» **Exercise objective**
Pictures should be left out while the data beneath this task is written out word for word.

» **The data**
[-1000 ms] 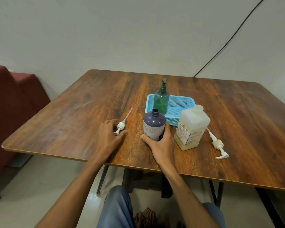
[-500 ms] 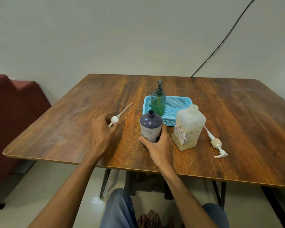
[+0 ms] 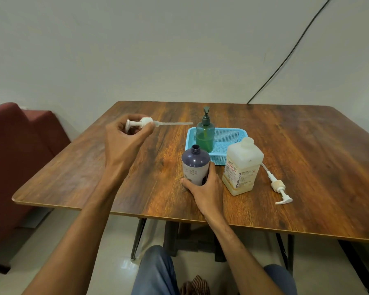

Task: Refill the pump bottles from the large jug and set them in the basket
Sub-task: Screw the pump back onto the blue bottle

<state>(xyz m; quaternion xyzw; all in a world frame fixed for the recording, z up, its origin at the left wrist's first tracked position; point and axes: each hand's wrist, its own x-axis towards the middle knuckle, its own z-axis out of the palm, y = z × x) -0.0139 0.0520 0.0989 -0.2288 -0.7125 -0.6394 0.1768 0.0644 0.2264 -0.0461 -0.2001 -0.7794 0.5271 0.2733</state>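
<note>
Nearest the camera, knees (image 3: 156, 271) in blue trousers are seen below the near edge of the table (image 3: 307, 167), which slants across the lower view. Just inside that edge the right hand (image 3: 207, 188) is placed. Its thumb and fingers are curled round the lower body of the purple bottle (image 3: 195, 165), thumb on the left, fingers on the right. The bottle stands upright on the wood, neck uncapped.

Just beside it on the right, across a narrow gap, the jug (image 3: 242, 167) stands upright, label toward the camera. Whether its mouth is capped cannot be told. Right of the jug a loose pump (image 3: 278, 186) lies flat, tube pointed back toward the jug. Beyond it, bare wood runs to the right edge.

The left hand (image 3: 124, 143) is held raised over the left part of the table, fingers curled, with the pump head (image 3: 146, 122) pinched between thumb and fingertips. The dip tube is held roughly level, pointing right, its tip near the green bottle (image 3: 205, 135) but apart from it. Bare wood is seen beneath this hand, out to the left edge.

Directly behind the purple bottle sits the basket (image 3: 218, 158), with the green bottle upright in its near-left corner, pump fitted. A band of wood separates the basket from the far edge. A sofa (image 3: 15, 156) is noted past the left edge. A cable (image 3: 285, 57) runs down the wall (image 3: 136, 50) to the far edge.
</note>
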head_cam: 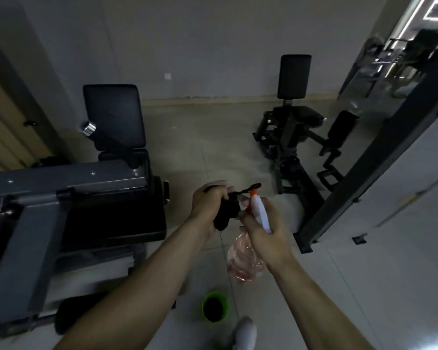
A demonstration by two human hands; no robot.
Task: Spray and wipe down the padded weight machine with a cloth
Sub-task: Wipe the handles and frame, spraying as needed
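My left grip (209,203) is clenched round a bunched black cloth (225,214). My right grip (263,236), just beside it, is wrapped round the neck of the spray bottle (258,213), whose white-and-orange head points away from me and whose clear pinkish body hangs under the wrist. The padded weight machine (61,178) sits apart to the left of the left grip, open floor (213,152) runs ahead to a second machine (291,137), a dark slanted post (377,157) hems the right side, and a green bucket (214,308) stands below both forearms.
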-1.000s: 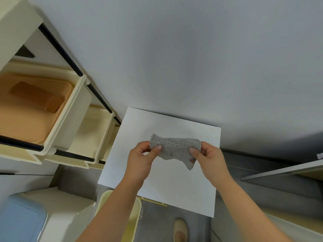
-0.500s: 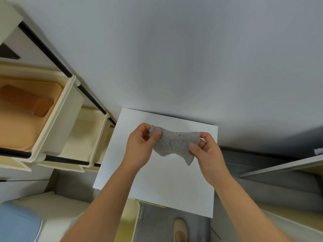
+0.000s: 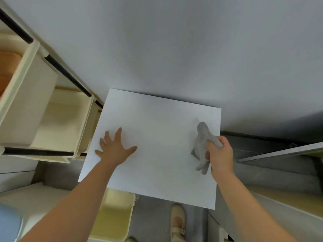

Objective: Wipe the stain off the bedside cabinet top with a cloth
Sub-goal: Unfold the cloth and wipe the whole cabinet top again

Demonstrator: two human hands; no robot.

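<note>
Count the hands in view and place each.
2. The left hand lies flat, fingers spread, on the left of the cabinet top; the right hand grips the cloth near its right edge.

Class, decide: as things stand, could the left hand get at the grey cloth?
Probably yes: only bare cabinet top lies between the left hand, fingers spread, and the cloth, though the right hand grips it.

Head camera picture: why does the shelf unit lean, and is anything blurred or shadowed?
Head view: the wide-angle lens tilts the cream plastic shelf unit outward; the crumpled grey cloth in the right hand looks soft, with a faint shadow beside it on the white cabinet top; no glare.
</note>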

» **Solved exercise**
[-1000 ms] 
[-500 ms] 
[+0 ms] 

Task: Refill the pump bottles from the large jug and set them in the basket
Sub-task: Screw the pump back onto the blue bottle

<state>(xyz m; quaternion xyzw; all in a world frame fixed for the recording, z up, its origin at the left wrist's first tracked position; point and axes: each hand's wrist, its own x-axis towards the middle knuckle, its own z-axis out of the palm, y = z × x) -0.0139 0.0520 0.0989 -0.2288 -0.7125 -0.6394 0.1768 0.0644 0.2264 -0.0461 -0.2001 -0.7794 0.5271 0.2733</state>
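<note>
Nearest the camera, knees (image 3: 156, 271) in blue trousers are seen below the near edge of the table (image 3: 307, 167), which slants across the lower view. Just inside that edge the right hand (image 3: 207, 188) is placed. Its thumb and fingers are curled round the lower body of the purple bottle (image 3: 195, 165), thumb on the left, fingers on the right. The bottle stands upright on the wood, neck uncapped.

Just beside it on the right, across a narrow gap, the jug (image 3: 242, 167) stands upright, label toward the camera. Whether its mouth is capped cannot be told. Right of the jug a loose pump (image 3: 278, 186) lies flat, tube pointed back toward the jug. Beyond it, bare wood runs to the right edge.

The left hand (image 3: 124, 143) is held raised over the left part of the table, fingers curled, with the pump head (image 3: 146, 122) pinched between thumb and fingertips. The dip tube is held roughly level, pointing right, its tip near the green bottle (image 3: 205, 135) but apart from it. Bare wood is seen beneath this hand, out to the left edge.

Directly behind the purple bottle sits the basket (image 3: 218, 158), with the green bottle upright in its near-left corner, pump fitted. A band of wood separates the basket from the far edge. A sofa (image 3: 15, 156) is noted past the left edge. A cable (image 3: 285, 57) runs down the wall (image 3: 136, 50) to the far edge.
</note>
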head_cam: 
A demonstration by two human hands; no robot.
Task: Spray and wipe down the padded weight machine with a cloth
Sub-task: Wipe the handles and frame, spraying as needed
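My left grip (209,203) is clenched round a bunched black cloth (225,214). My right grip (263,236), just beside it, is wrapped round the neck of the spray bottle (258,213), whose white-and-orange head points away from me and whose clear pinkish body hangs under the wrist. The padded weight machine (61,178) sits apart to the left of the left grip, open floor (213,152) runs ahead to a second machine (291,137), a dark slanted post (377,157) hems the right side, and a green bucket (214,308) stands below both forearms.
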-1.000s: 
-0.500s: 
+0.000s: 

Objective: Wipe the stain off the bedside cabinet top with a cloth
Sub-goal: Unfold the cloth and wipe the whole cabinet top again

Demonstrator: two human hands; no robot.

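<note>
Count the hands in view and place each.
2. The left hand lies flat, fingers spread, on the left of the cabinet top; the right hand grips the cloth near its right edge.

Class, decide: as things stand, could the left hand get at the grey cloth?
Probably yes: only bare cabinet top lies between the left hand, fingers spread, and the cloth, though the right hand grips it.

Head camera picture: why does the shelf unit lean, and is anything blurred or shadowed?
Head view: the wide-angle lens tilts the cream plastic shelf unit outward; the crumpled grey cloth in the right hand looks soft, with a faint shadow beside it on the white cabinet top; no glare.
</note>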

That concludes the output for this exercise.